April 2, 1927
Los Angeles
On this Spring day in 1927, investigating officers were pavement-pounding in the Italian neighborhoods, attempting to scare up information about the April Fool’s Day discovery of one murdered Antonio (Tony) Ferraro. But there was no talking to be had, and the crime scene revealed nothing in the way of tell-tale fingerprints or any such evidence, and so Tony Ferraro remains another unsolved Los Angeles gangland slaying.
Tony Ferraro was 34, married, and an erstwhile bootlegger. He had given up the bootlegging game back in January when officers knocked out his elaborate still at 532 South Soto St. Thereafter he had gone into the olive oil business–the evening of March 31 he set out from his home at 2724 Cincinnati St. with six one-gallon cans of the unctuous stuff (only to return for his funeral a week later). On the morning of April 1 a passerby’s attention was attracted by the stream of blood pouring forth from the back seat of Ferraro’s Studebaker, parked at 659 Kohler St.
Robbery was not the motive, as Ferraro’s diamond ring, watch, money clip and olive oil were unmolested. Persons unknown entered Ferraro’s car, where he was beaten with a tire iron (his bruised hands indicating he put up a strong fight) and then shot in the head once with a .38 and twice with a .32. The body was then pulled from the front seat and lain across the olive oil in the back.

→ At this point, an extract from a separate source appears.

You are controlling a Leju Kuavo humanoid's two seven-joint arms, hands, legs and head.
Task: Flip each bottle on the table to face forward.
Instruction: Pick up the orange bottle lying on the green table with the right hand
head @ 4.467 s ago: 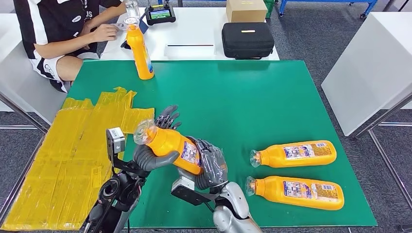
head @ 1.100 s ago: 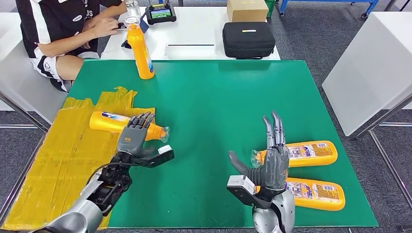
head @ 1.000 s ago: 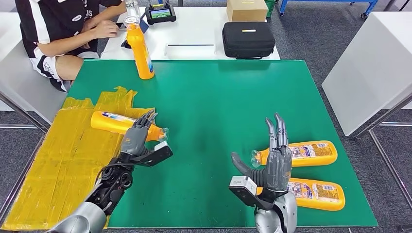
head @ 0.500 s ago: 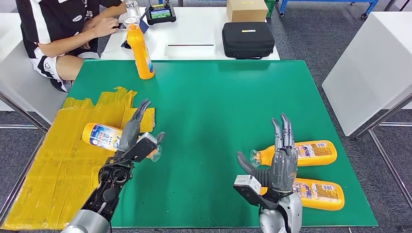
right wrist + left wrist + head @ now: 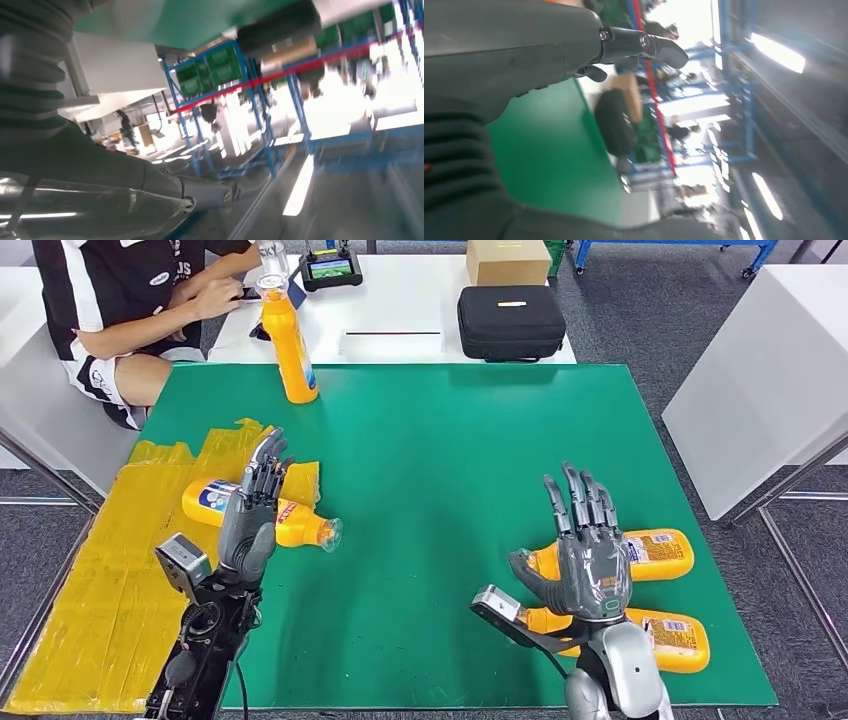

Ferraro was a Matranga relative and Los Angeles bootlegger who had had some problems with his business partners. In September of 1925, someone dynamited a vacant two-story building Ferraro owned at 2729 North Main; eight months later the home of his cousin, Victor Pepitone, 317 West 77th St., was dynamited; five months thereafter the home of Jim Mussacci, Ferraro’s business partner, 675 Lamar St., was destroyed in a dynamite explosion. The news from April 2 hints that Ferraro may have recently talked to authorities and implicated two former liquor trade associates, resulting in their arrest, but that clue went nowhere. Attempts to quiz the widow Constance resulted in her continued protestations that Tony had no enemies anywhere.
On April 5 the Times reported a rumor that Ferraro’s car had been seen the night of the 31st in Chinatown between when he set off from home at 6 p.m. and when the car was first spotted at 10 p.m. at Sixth and Kohler, but placing the killing in Chinatown didn’t make solving the murder any more possible or probable. That day Ferraro was released from the Coroner’s to his home once more; the cinematic mind must imagine properly florid gangland sendoff, with bouquets from those Wright Act violators Tony double-crossed.
And up in heaven, the special cloud reserved for unsolved LA homicide victims—Harry Katz there waiting with a martini—added one more.